De conclusie is dat de vordering wordt afgewezen. De andere discussiepunten tussen partijen, bijvoorbeeld of de schriftelijke overeenkomst van 7 oktober 2019 wel of niet tot stand is gekomen en of de samenwerking tussen [eiser] en Fiberfam op 15 juli 2020 al was beëindigd, behoeven geen beoordeling. Gelet op het voorgaande heeft [gedaagde] hoe dan ook niet onrechtmatig gehandeld door Fiberfam op het cliëntenbeding te wijzen.

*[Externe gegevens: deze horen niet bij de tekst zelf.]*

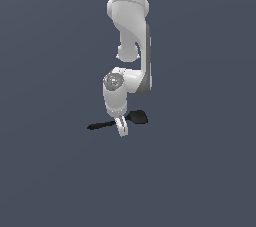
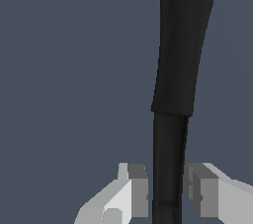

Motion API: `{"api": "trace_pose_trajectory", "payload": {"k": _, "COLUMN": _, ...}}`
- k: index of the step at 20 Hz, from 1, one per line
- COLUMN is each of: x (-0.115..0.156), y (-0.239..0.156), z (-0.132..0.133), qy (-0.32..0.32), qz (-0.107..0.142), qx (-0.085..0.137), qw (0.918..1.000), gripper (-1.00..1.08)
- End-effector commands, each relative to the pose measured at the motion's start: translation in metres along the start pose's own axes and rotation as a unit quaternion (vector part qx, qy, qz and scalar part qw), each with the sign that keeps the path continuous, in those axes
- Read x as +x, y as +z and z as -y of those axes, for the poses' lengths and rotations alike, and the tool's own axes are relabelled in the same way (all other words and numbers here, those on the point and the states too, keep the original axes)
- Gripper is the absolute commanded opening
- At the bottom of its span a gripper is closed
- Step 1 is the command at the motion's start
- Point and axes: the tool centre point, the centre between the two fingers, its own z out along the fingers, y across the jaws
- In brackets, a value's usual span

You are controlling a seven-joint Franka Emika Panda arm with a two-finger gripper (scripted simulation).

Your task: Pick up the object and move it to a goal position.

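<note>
The object (image 1: 139, 116) is a thin black spoon-like utensil lying flat on the dark grey floor. Its rounded head points to the exterior view's right and its tapering handle to the left. My gripper (image 1: 121, 130) is lowered over the middle of the handle. In the wrist view the object (image 2: 182, 45) runs as a black bar between my two fingers (image 2: 134, 192), which straddle it. A narrow strip of floor shows on each side between pad and handle, so the gripper (image 2: 167, 191) is open around it and not pressing on it.
The white arm (image 1: 131, 26) comes down from the top of the exterior view, right above the object. Around it there is only uniform dark grey floor (image 1: 200, 171), with no other objects or edges in sight.
</note>
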Motion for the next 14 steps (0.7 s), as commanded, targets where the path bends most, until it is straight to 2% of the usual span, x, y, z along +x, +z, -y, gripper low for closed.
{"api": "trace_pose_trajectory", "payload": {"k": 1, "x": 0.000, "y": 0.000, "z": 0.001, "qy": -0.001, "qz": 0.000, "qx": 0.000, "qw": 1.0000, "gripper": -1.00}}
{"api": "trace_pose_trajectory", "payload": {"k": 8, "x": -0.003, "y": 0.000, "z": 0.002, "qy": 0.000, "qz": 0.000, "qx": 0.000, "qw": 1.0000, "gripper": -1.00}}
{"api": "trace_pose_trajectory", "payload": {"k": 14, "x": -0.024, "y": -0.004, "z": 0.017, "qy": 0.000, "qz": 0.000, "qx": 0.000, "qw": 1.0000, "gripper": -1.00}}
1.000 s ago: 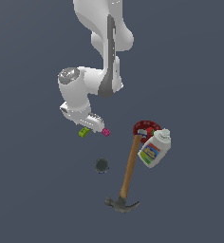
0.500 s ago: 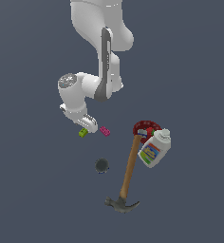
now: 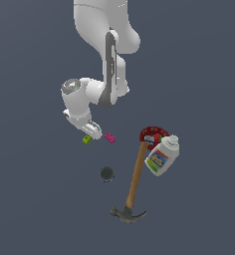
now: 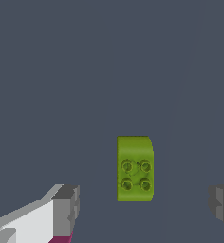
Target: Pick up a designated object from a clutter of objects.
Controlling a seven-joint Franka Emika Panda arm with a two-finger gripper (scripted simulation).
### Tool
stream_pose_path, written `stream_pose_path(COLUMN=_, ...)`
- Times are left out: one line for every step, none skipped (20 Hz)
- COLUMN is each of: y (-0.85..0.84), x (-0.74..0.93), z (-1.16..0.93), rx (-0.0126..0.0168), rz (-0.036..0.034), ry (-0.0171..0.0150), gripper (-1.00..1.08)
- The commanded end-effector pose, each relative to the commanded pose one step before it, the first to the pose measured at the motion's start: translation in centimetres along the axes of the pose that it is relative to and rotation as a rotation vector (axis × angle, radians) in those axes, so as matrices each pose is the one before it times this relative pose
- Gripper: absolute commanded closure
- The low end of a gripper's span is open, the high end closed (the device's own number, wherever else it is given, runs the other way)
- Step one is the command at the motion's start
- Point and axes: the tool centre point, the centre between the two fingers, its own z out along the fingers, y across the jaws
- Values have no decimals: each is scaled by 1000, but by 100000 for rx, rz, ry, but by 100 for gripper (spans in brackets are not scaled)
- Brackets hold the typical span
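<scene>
One flat dark grey-blue surface [image 3: 35,199] filled both views, w/ no walls or room edges visible. Scattered on it: lime-green brick [image 3: 87,140], pink brick [image 3: 110,137] just beside it toward the exterior view's right, small dark ball [image 3: 107,173] nearer the camera, and well apart to the exterior view's right a wooden-handled claw hammer [image 3: 133,183] whose handle end met a red round item [image 3: 152,134], w/ a white labelled bottle [image 3: 162,156] lying tilted beside the handle and overlapping the red item.

Green brick sat right under the gripper [image 3: 92,130] in the exterior view, arm bent low over it. In the wrist view the brick [image 4: 135,168] showed four studs facing up, lying between the two fingers [image 4: 66,209] but not touching either; it sat a bit ahead of the tips. A sliver of magenta [image 4: 61,237] peeked past the near finger.

Gripper [image 4: 144,204] was spread wide, jaws well apart, nothing held, nothing touched as far as I could tell. Whether the fingertips met the surface, couldn't say.
</scene>
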Motion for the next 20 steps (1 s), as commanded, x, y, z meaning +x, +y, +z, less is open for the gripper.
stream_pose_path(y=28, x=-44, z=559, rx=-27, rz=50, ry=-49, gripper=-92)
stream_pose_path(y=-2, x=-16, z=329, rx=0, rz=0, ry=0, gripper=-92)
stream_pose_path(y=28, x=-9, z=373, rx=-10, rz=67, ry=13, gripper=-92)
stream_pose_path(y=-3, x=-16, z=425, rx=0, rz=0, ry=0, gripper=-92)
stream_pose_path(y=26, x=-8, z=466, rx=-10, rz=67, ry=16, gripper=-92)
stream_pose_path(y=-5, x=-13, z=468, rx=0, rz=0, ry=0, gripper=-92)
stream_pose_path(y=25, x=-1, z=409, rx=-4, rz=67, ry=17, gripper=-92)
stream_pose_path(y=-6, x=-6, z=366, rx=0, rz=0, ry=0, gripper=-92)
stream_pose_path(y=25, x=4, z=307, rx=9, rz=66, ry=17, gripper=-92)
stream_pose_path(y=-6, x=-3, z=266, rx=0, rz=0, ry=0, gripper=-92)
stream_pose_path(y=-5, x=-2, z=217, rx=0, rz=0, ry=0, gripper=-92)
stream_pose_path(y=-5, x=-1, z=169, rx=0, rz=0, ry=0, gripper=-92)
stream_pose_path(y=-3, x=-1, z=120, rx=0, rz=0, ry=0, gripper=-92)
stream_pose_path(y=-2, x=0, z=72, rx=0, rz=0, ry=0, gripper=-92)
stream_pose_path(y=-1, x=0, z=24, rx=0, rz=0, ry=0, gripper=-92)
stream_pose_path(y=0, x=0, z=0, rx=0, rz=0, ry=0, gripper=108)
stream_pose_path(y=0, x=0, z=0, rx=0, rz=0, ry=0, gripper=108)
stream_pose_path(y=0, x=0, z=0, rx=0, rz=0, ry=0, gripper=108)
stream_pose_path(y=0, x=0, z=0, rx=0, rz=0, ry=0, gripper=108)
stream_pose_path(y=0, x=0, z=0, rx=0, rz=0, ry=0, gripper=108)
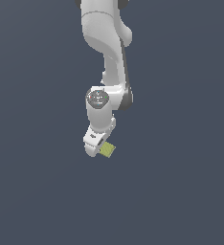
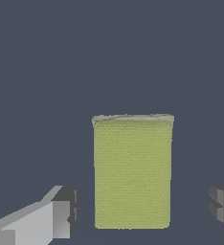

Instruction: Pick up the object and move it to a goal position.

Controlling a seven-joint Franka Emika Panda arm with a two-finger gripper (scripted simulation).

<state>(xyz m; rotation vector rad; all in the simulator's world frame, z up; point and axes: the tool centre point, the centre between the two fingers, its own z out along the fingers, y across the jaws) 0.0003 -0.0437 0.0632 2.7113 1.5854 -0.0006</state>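
Observation:
The object is a small flat yellow-green rectangular block (image 1: 107,150) with a faintly textured top, lying on the dark grey surface. In the exterior view it pokes out from under the white gripper (image 1: 95,147), which hangs right over it. In the wrist view the block (image 2: 132,172) fills the middle, lying between the two fingertips, one finger (image 2: 61,215) on one side and the other finger (image 2: 223,206) on the other. The jaws stand wide apart and do not touch the block. The gripper (image 2: 142,210) is open and holds nothing.
The white arm (image 1: 106,52) comes down from the top of the exterior view. The plain dark grey surface (image 1: 181,182) spreads all around. No goal marker shows.

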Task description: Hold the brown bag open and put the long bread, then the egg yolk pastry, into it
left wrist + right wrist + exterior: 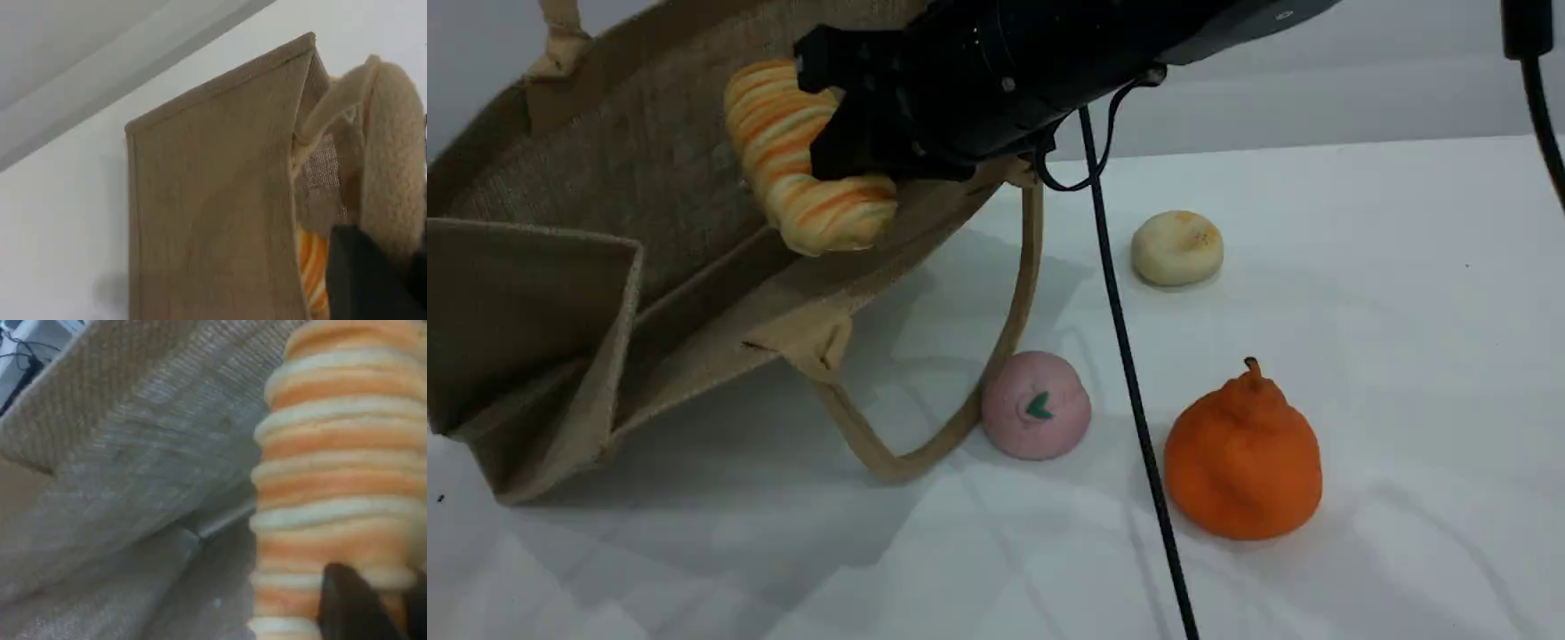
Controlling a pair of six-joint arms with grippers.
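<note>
The brown bag (605,178) lies tilted at the left with its mouth wide open towards the right. Its upper handle (560,36) runs up out of the scene view. In the left wrist view, my left gripper (373,267) is shut on that beige handle (393,167) above the bag's side wall (213,220). My right gripper (831,124) holds the striped long bread (818,209) inside the bag's mouth, just above the lower rim. The right wrist view shows the long bread (333,473) against the woven inside (120,487). The egg yolk pastry (1176,247) sits on the table to the right.
A pink ball with a green mark (1037,404) lies against the bag's lower handle loop (925,453). An orange pear-shaped fruit (1243,458) stands at the front right. A black cable (1129,373) hangs from the right arm across the table's middle.
</note>
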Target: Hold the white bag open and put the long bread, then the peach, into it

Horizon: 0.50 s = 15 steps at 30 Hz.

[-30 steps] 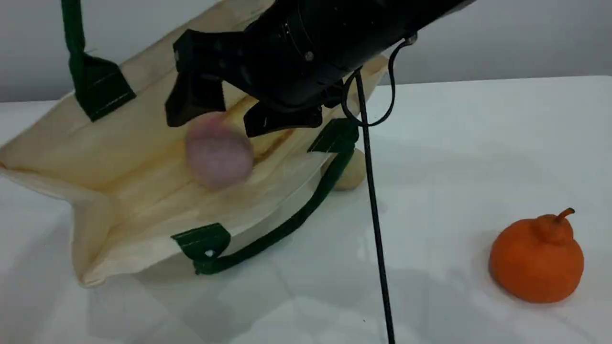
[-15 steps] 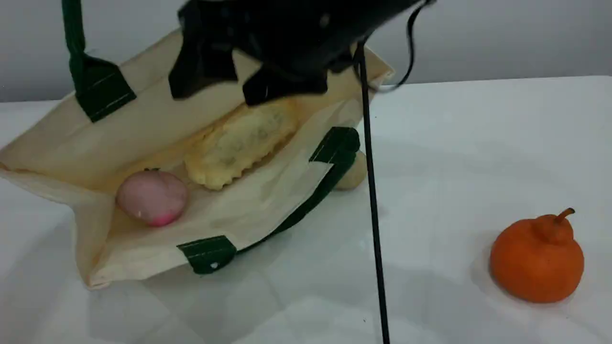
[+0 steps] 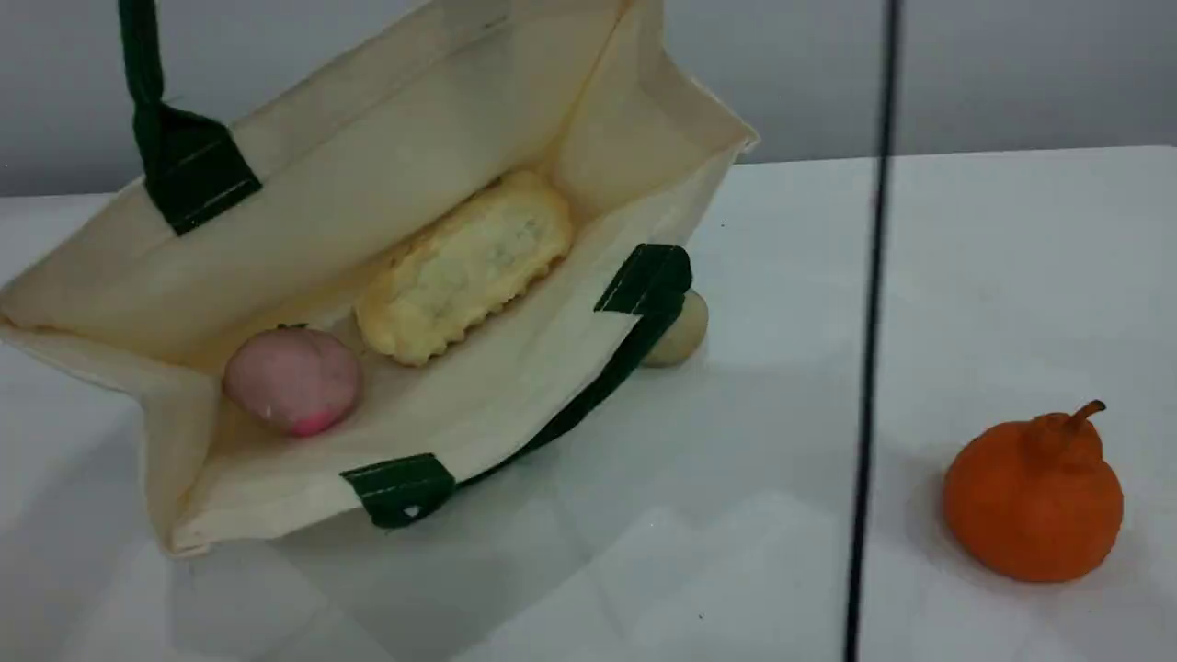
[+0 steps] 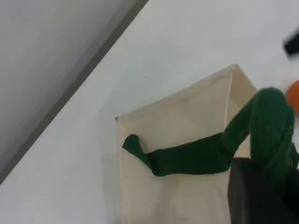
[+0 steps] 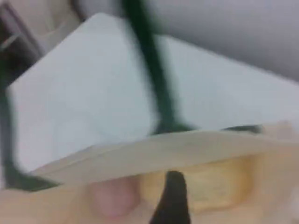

[eiser] moet de proceskosten betalen
4.10.
[gedaagde] verzoekt de rechtbank [eiser] te veroordelen in de volledige proceskosten vanwege de gestelde schending van artikel 21 en 111 Rv. Van vergoeding van de werkelijke proceskosten kan alleen sprake zijn in buitengewone omstandigheden, waarbij moet worden gedacht aan misbruik van procesrecht of onrechtmatig handelen door het aanspannen van de procedure. Zoals hiervoor onder 4.4 is geoordeeld, is de schending van artikel 21 Rv niet zodanig dat dit tot afwijzing van de vordering heeft geleid. Schending van artikel 111 Rv door [eiser] is gelet op 4.3 niet komen vast te staan. Dit oordeel betekent dat het beroep op schending van artikel 21 en 111 Rv een vergoedingsplicht van de daadwerkelijk gemaakte proceskosten niet rechtvaardigt. De kosten aan de zijde van [gedaagde] worden dan ook conform het liquidatietarief begroot op:
- griffierecht € 1.325,00
- salaris advocaat € 1.572,00 (2,0 punten × tarief € 786,00)
- nakosten
€ 178,00(plus de verhoging vermeld in de beslissing)
Totaal € 3.075,00
4.11.
De gevorderde wettelijke rente over de proceskosten wordt toegewezen zoals vermeld in de beslissing.
Uitvoerbaar bij voorraad
4.12.
Tegen het uitvoerbaar bij voorraad verklaren van de proceskostenveroordeling is geen verweer gevoerd, terwijl [gedaagde] geacht moet worden daarbij belang te hebben, zodat de rechtbank daartoe overgaat.

5.De beslissing

De rechtbank
5.1.
wijst de vordering af,
5.2.
veroordeelt [eiser] in de proceskosten van € 3.075,00, te betalen binnen veertien dagen na aanschrijving daartoe. Als [eiser] niet tijdig aan deze veroordeling voldoet en het vonnis daarna wordt betekend, dan moet hij € 92,00 extra betalen aan [gedaagde] , plus de kosten van betekening,
5.3.
veroordeelt [eiser] in de wettelijke rente als bedoeld in artikel 6:119 BW over de proceskosten als deze niet binnen veertien dagen na aanschrijving zijn voldaan,
5.4.
verklaart 5.2 en 5.3 van dit vonnis uitvoerbaar bij voorraad.
Dit vonnis is gewezen door mr. B. van Velzen, rechter, in aanwezigheid van mr. L.S. van Westen, griffier, en in het openbaar uitgesproken op 16 oktober 2024.